Phone: 401‑767‑2200.

Neighborhoods

Beginnings [1]

North Smithfield lies along the state's northern border with Massachusetts. The rough forested and hilly landscape is marked by the presence of two major water-power sources, the Blackstone and Branch Rivers, in the north part of town. A variety of historic man-made resources, including an assortment of single-family houses, help document the ways in which North Smithfield residents have used and enhanced the town's topographical features and natural resources over time.

The earliest settlement in North Smithfield occurred in 1666 when the town was part of Providence. In the seventeenth and eighteenth centuries, North Smithfield experienced intense agricultural development, and in 1731 was set off as a separate town. Small-scale saw mills, grist mills and the like served the farming communities. A number of excellent early houses exist, often with a series of additions and expansions to the initial house form.

In the nineteenth century, considerable industrial development occurred along the Branch and Blackstone Rivers in the north part of town, and several thriving mill villages were created from tranquil crossroads hamlets: Walter Allen, a master builder, erected several substantial houses with exceptionally fine porticos and other details in Union Village just after 1800. Other villages grew around the textile mills at Slatersville, Branch Village, Waterford, and Forestdale, as industry outstripped agriculture in the middle of the nineteenth century. In Slatersville, and elsewhere, fine single-family houses built in popular styles for mill managers, professionals and businessmen complemented the more functional stock of mill workers' houses.

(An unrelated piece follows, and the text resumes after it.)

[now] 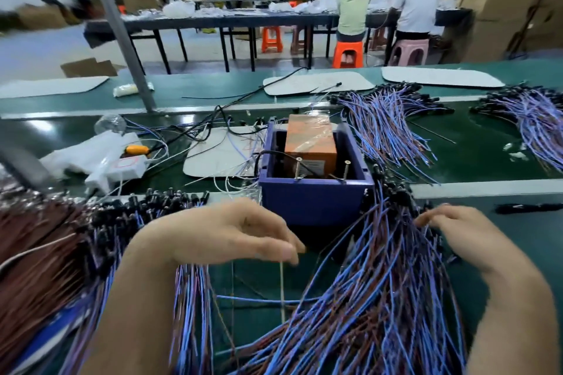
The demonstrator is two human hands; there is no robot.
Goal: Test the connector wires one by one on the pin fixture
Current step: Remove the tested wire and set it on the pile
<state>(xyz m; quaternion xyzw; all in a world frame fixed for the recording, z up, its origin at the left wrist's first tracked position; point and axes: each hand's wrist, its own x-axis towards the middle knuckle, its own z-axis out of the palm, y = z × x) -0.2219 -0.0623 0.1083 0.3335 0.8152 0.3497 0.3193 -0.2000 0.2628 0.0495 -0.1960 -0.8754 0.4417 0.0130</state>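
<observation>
Seemingly left hand [219, 231] pinches wire [282, 286], right hand [466, 234] touches bundle [380, 283].

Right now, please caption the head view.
Left hand pinches one wire by the blue box; right hand touches the bundle.

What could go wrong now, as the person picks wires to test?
1. The right hand rests on a dense wire bundle; pulling one wire may drag its neighbours and tangle them.
2. Another wire pile lies left of the blue box; tested and untested wires might get mixed.
3. The thin pale wire pinched by the left hand could snag on the two screws.
</observation>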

Nineteenth-century transportation improvements helped the burgeoning small industries. The Blackstone Canal, in operation from 1828-1848, and the Providence & Worcester Railroad, opened in 1847, followed the Blackstone River valley corridor and greatly improved transportation linkages to the north and south.

As agriculture had declined in the nineteenth century, so industry also declined in the twentieth century. An important reversal was the construction of a new mill in North Smithfield by the Blackstone Manufacturing Co. in 1904. Suburban residential development characterized house construction in the twentieth century, as people moved to rural parts of North Smithfield from urbanized Woonsocket and elsewhere. Several neighborhoods of small simple summer houses were also constructed. Today, North Smithfield is a mixed community of residential, manufacturing, and commercial uses. Agriculture, once a mainstay, is a minor activity, and only a few areas of farming landscape are still worked, although other farmland is preserved as woodland.

  1. Virginia H. Adams, Consultant, The Public Archaeology Laboratory, Inc., Single-family Houses in Rhode Island, 1636-present, nomination document, 1995, multiple property submission, National Park Service, National Register of Historic Places, Washington, D.C.